→ TO DO
Give again, word for word, each line below starting at the one that contains "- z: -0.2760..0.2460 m" and ending at the one that contains "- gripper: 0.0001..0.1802".

→ DATA BELOW
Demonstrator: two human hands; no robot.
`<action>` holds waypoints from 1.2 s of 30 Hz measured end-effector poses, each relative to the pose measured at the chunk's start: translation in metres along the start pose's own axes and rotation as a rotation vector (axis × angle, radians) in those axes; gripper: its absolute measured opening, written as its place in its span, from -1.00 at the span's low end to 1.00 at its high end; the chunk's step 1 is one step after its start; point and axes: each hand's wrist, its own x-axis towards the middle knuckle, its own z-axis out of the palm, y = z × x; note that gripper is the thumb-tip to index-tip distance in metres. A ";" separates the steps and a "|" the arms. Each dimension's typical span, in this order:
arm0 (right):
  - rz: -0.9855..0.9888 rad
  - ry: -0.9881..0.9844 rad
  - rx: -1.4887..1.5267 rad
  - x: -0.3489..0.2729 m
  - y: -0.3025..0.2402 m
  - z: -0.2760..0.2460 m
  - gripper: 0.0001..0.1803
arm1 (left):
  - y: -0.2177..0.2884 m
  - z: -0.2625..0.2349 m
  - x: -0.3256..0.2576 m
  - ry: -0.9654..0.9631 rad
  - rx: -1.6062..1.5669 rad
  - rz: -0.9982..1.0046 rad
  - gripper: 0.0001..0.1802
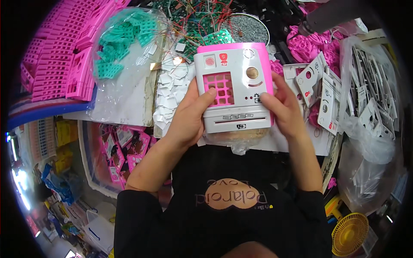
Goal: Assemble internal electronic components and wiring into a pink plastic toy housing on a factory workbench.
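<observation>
1. Both bare hands grip a boxy plastic casing with a white face and a pink shell, held above the cluttered worktop in front of the wearer's black short-sleeved shirt, as I watch from afar through the head camera.
2. The left hand clasps the casing's left side, its thumb at the edge of a pink plastic keypad grid.
3. The right hand closes on the opposite side, its thumb on the white face near the lower right; I cannot tell how the fingers sit behind.
4. Just left of the casing, I see a heap of small white square pieces; beyond lie tangled green circuit boards with red wires and a round tray of grey bits.
5. On my right, flat white printed faceplates lie near a clear plastic bag of similar parts.
6. On my left, teal perforated plastic pieces lie in clear wrapping beside stacked pink plastic grids.
7. A yellow round fan stands at lower right.
</observation>
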 end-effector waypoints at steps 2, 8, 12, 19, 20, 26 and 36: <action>-0.231 0.061 -0.029 0.004 0.015 0.019 -0.32 | -0.007 -0.003 0.003 0.039 0.106 0.060 -0.25; -0.242 0.049 0.172 0.007 0.023 0.031 -0.37 | -0.014 0.006 0.005 0.091 0.346 0.430 -0.19; -0.346 0.036 0.080 0.007 0.024 0.031 -0.38 | -0.022 -0.006 0.006 0.060 0.530 0.484 -0.24; -0.306 0.011 0.075 0.004 0.021 0.034 -0.41 | -0.026 -0.006 0.000 0.164 0.796 0.578 -0.25; -0.294 -0.001 0.080 0.004 0.020 0.033 -0.41 | -0.025 -0.006 -0.001 0.167 0.803 0.580 -0.25; -0.245 -0.035 0.139 0.004 0.018 0.030 -0.38 | -0.022 -0.004 -0.003 0.162 0.802 0.566 -0.24; -0.248 0.005 0.115 0.002 0.019 0.030 -0.18 | -0.017 0.001 -0.005 0.130 0.754 0.560 -0.22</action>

→ RESULT FOR THIS EXERCISE
  - z: -0.2760..0.2460 m
  - gripper: 0.0001..0.1803
arm1 (left):
  - y: -0.2177..0.2884 m
  - z: -0.2625..0.2349 m
  - x: -0.3256..0.2576 m
  - ry: -0.9654..0.9631 rad
  - rx: -1.6062..1.5669 rad
  - rz: -0.9982..1.0046 rad
  - gripper: 0.0001..0.1802

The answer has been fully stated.